“Pak Mukadis ada gak?” tanyaku pada Ferry, ketua kelas di kelas XI IPA 1.
“Pak Mukadis ada, cuma katanya nanti yang masuk bukan dia. Ada PPL dari Untan yang nanti masuk.” Jawab Ferry.
“Oh iya deh” sahutku singkat.
Namaku Nadita Desi Wulandari, akrab disapa Nadita atau Wulan. Kalau guru sih pasti manggil Nadita, tapi sahabatku Tia Maulida pasti memanggil ku Wulan. Sahabatku yang satu ini orangnya setia kawan, tapi rada jorok gitu deh. Pernah sekali aku kasihan melihat Fatur yang diberi kaos kaki olehnya. Entah apa yang terlintas di pikiran Tia saat itu. Yang aku pikir mungkin Tia salah makan haha.

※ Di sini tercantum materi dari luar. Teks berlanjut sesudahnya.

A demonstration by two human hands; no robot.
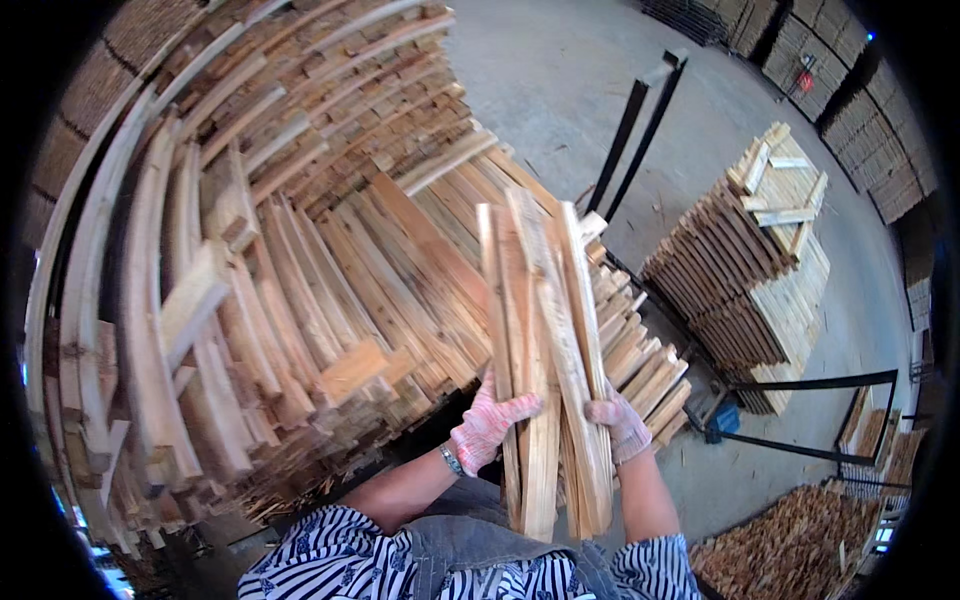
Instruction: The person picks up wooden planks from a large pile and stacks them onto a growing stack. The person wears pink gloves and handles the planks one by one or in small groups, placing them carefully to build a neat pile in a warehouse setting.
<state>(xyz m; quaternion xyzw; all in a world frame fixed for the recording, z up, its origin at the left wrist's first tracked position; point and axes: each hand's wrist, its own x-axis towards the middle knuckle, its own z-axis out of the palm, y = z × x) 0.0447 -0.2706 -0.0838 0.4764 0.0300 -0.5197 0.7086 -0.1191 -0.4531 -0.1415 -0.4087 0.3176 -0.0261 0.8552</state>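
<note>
Between my two hands stands a bundle of wooden slats (540, 330), long rough pieces held roughly upright in front of my body. My left hand (490, 422), in a pink-and-white knitted glove, is closed round the bundle's left side with the thumb across the front. On the right side my right hand (618, 422), in the same kind of glove, grips the outer slats. The bundle's lower ends reach down to my grey apron (470, 545). Just behind it lies a layer of flat slats (400, 260) on a large wood stack.
High piles of slats (330, 90) rise at the left and far left. A black metal frame (640, 130) stands beyond the bundle. At the right are a stack of wooden panels (730, 260), another black frame (820, 385) and a heap of wood pieces (790, 540).
</note>
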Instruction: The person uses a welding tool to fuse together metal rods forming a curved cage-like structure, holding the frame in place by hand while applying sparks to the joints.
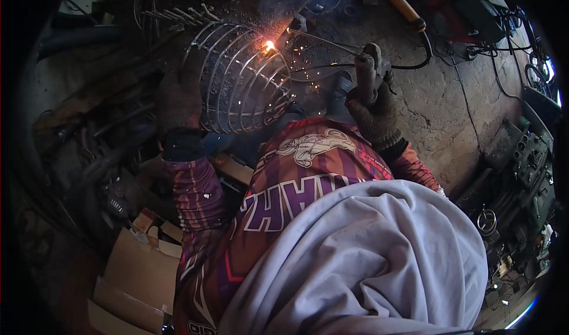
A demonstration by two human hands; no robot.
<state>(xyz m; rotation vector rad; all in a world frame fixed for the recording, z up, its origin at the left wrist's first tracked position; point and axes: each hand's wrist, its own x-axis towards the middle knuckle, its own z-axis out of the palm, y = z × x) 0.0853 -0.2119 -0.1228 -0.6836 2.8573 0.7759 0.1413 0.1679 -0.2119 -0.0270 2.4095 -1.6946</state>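
Grey cloth [367, 258] low down over the lap, big and soft. Round wire cage [243, 77] on the floor [438, 98], up ahead (sparks [269, 45] bright on its top rim). Left hand [178, 98] gloved, pressed flat on cage's side. Right hand [376, 107] gloved, wrapped tight around holder [366, 74]. Thin rod [320, 39] reaching from holder to spark.

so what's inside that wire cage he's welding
The wire cage looks hollow; only dark ground shows between its bars. The left hand covers its near left side, so that part is hidden.
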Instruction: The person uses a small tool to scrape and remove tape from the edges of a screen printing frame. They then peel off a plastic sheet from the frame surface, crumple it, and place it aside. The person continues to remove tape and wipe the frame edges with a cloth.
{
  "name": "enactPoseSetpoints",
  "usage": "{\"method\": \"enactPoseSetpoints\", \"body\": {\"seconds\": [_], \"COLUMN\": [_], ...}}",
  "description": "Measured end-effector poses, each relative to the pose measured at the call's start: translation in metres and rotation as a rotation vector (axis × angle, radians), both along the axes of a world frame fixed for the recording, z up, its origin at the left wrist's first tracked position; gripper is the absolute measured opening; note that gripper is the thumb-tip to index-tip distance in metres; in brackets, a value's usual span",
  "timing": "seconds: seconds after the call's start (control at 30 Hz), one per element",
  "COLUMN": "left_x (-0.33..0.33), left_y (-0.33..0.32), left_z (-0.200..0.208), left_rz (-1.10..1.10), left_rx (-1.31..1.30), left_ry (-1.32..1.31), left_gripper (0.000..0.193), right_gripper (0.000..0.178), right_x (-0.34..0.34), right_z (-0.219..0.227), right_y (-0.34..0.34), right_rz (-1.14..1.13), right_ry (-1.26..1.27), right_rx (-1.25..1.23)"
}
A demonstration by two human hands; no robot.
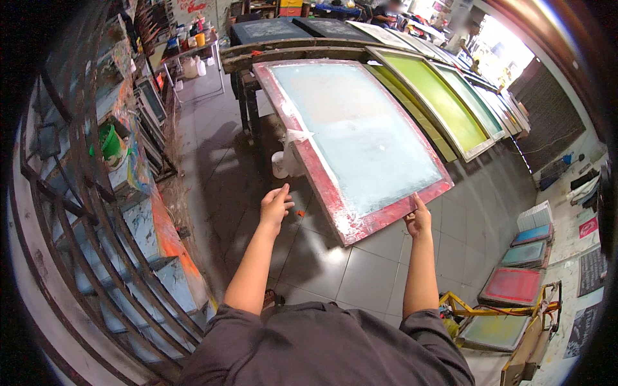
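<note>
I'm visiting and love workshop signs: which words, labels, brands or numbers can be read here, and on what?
None can be read with certainty.
Red wall marks: too blurred.
Pink poster: pale marks, too small.
Upper dark sign: white marks, too small.
Lower dark sign: white marks, slanted, unclear.
Held screen: no lettering shows.

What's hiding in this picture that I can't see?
All in the head view:
- The underside of the red-edged frame: it faces away from the camera.
- Some fingers of the right hand: the frame's edge covers them.
- Most of the wearer's legs: the dark shirt blocks them.
- What lies beyond the bright opening: glare washes it out.
</note>
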State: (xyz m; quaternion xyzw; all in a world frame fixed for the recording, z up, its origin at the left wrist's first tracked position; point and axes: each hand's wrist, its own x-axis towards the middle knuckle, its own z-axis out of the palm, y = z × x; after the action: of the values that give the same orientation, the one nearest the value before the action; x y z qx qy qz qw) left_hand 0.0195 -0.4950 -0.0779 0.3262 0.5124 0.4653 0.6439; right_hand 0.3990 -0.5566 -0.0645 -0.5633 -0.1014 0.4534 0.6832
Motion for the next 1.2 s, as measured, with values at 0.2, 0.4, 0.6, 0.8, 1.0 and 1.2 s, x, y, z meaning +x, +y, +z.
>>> {"method": "enactPoseSetpoints", "body": {"seconds": [0.2, 0.4, 0.6, 0.8, 1.0, 1.2], "left_x": [-0.087, -0.181, -0.237, -0.258, -0.244, -0.254], "left_y": [-0.032, -0.056, -0.055, -0.012, 0.079, 0.174], "left_z": [-0.053, -0.102, -0.123, -0.123, -0.107, -0.087], "left_rz": [0.137, 0.394, 0.422, 0.381, 0.220, 0.059], "left_rx": [-0.231, -0.336, -0.407, -0.428, -0.365, -0.377], "left_ry": [-0.026, -0.147, -0.180, -0.196, -0.210, -0.081], "left_gripper": [0.063, 0.061, 0.063, 0.060, 0.056, 0.047], "right_gripper": [0.077, 0.083, 0.047, 0.066, 0.057, 0.040], "right_x": [-0.030, -0.052, -0.082, -0.129, -0.198, -0.241], "right_z": [0.003, -0.046, -0.157, -0.285, -0.288, -0.307], "right_y": [-0.009, -0.040, -0.048, -0.031, 0.048, 0.161], "right_rz": [-0.106, -0.323, -0.323, -0.218, -0.050, 0.101], "right_ry": [0.083, 0.198, 0.252, 0.323, 0.238, 0.321], "right_rx": [0.022, -0.107, -0.192, -0.515, -0.639, -0.593]}}
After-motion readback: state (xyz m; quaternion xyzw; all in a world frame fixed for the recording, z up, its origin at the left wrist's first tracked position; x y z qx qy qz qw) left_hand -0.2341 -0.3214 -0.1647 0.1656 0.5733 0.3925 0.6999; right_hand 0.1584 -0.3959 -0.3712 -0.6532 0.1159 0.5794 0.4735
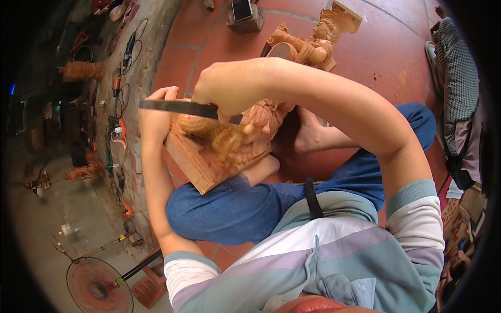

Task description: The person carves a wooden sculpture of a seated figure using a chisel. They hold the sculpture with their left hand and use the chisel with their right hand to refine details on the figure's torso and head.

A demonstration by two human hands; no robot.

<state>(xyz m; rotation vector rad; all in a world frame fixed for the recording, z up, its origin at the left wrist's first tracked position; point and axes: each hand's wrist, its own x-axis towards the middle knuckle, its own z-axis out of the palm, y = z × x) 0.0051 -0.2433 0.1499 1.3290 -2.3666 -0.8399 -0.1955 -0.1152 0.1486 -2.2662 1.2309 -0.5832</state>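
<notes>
A reddish-brown wood carving (245,138) with a flat square-edged base leans tilted against my bent leg. My left hand (155,117) grips its far left edge, with the fingertips curled over. Closed in a fist above the carving, my right hand (222,86) holds a dark, flat, narrow strip (180,108) like a file or sanding strip. One end of the strip crosses in front of my left hand; the other passes over the carving. My right forearm spans the view above the carving and hides part of it.
A second carved wooden figure (313,44) lies on the red tiles ahead. A phone (241,9) rests on a block at the far side. Power tools with cords (122,68) line the left ledge, and a fan (99,287) stands at the lower left. Cloth (459,78) lies at right.
</notes>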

“Selamat pagi” sapa seorang pria yang baru saja memasuki kelas ku dengan menebarkan senyum yang begitu menawan.
“Pagi juga pak” jawab aku dan teman sekelas ku.
“Perkenalkan, saya ini mahasiswa PPL yang akan menggantikan pak Mukadis dalam mengajar kalian di bidang Bahasa Indonesia” jelas guru tampan ini sambil tersenyum.
“Siapa nama bapak? Rumah nya dimana? Status? Nama facebook? Nama twitter? Follow saya dong pak” pertanyaan berurutan yang keluar dari mulut Tia.
“Nama bapak Aan Sutrisno, bapak tinggal di daerah Purnama, yang lainnya nyusul aja yaa hehe” jawab bapak itu.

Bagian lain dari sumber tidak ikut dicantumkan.